Everything in the data below is left aside except the lines from the one containing "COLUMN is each" through the one containing "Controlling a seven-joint"; repeat those exactly.
━━━ RAW DATA ━━━
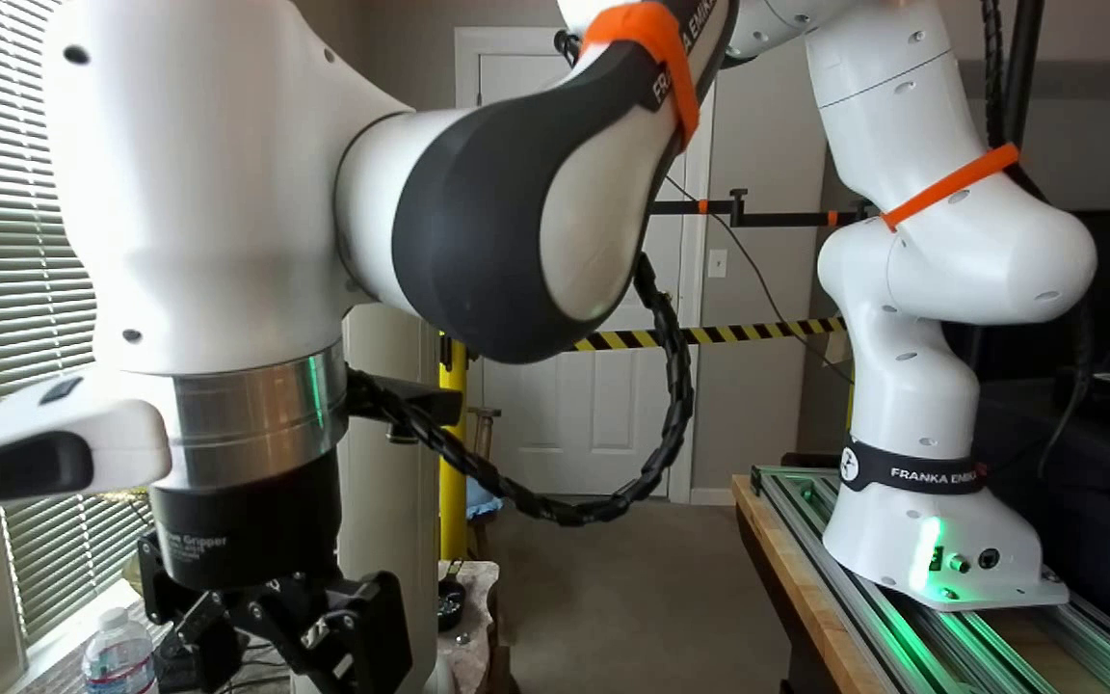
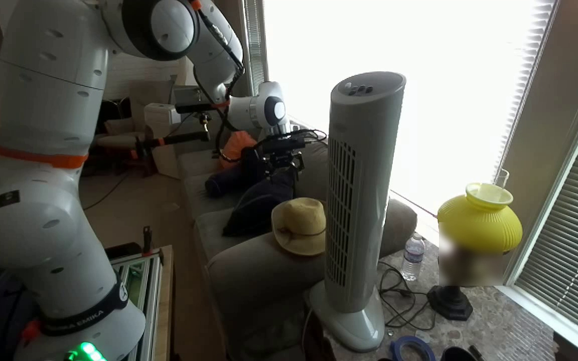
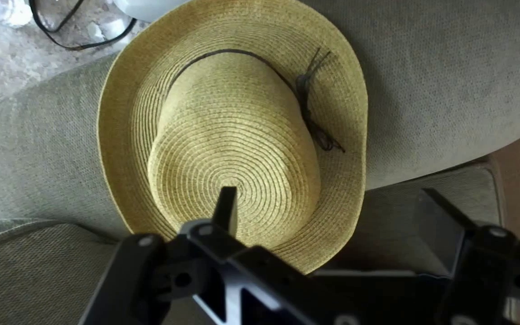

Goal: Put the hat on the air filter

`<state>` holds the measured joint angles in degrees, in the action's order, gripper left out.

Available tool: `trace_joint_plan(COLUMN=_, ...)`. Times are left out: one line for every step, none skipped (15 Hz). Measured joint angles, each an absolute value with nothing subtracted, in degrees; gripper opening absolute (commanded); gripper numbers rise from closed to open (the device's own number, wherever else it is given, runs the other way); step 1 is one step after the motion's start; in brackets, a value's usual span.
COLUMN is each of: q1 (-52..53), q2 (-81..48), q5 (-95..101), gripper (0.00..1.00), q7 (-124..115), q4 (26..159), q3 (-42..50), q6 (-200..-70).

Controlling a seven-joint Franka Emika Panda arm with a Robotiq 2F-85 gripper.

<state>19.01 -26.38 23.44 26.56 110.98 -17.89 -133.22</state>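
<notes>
The pincer (image 3: 332,205), spread wide and higher than the hat (image 3: 237,149), should line up over its brim (image 3: 343,189), then pinch softly.

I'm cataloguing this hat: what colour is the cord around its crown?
The hat has a dark brown cord, seen best in the wrist view.

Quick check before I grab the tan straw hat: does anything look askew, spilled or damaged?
No spill or damage shows. Two oddities: the black cord lies in loose, untidy loops beside the tall white plastic tower; in an exterior view a blurred patch hides what is just under the yellow glass lampshade, probably an image flaw.
</notes>
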Motion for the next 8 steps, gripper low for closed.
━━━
### EXERCISE SOLUTION
COLUMN is each of: q1 (-52..53), q2 (-81..48), q5 (-95..101), gripper (0.00..1.00), q7 (-124..115), q4 (26..159), q3 (-42..50), q6 (-200..-70).

Controlling a seven-joint Franka Emika Panda arm with a Robotiq 2F-85 gripper.

This answer has now been given in full.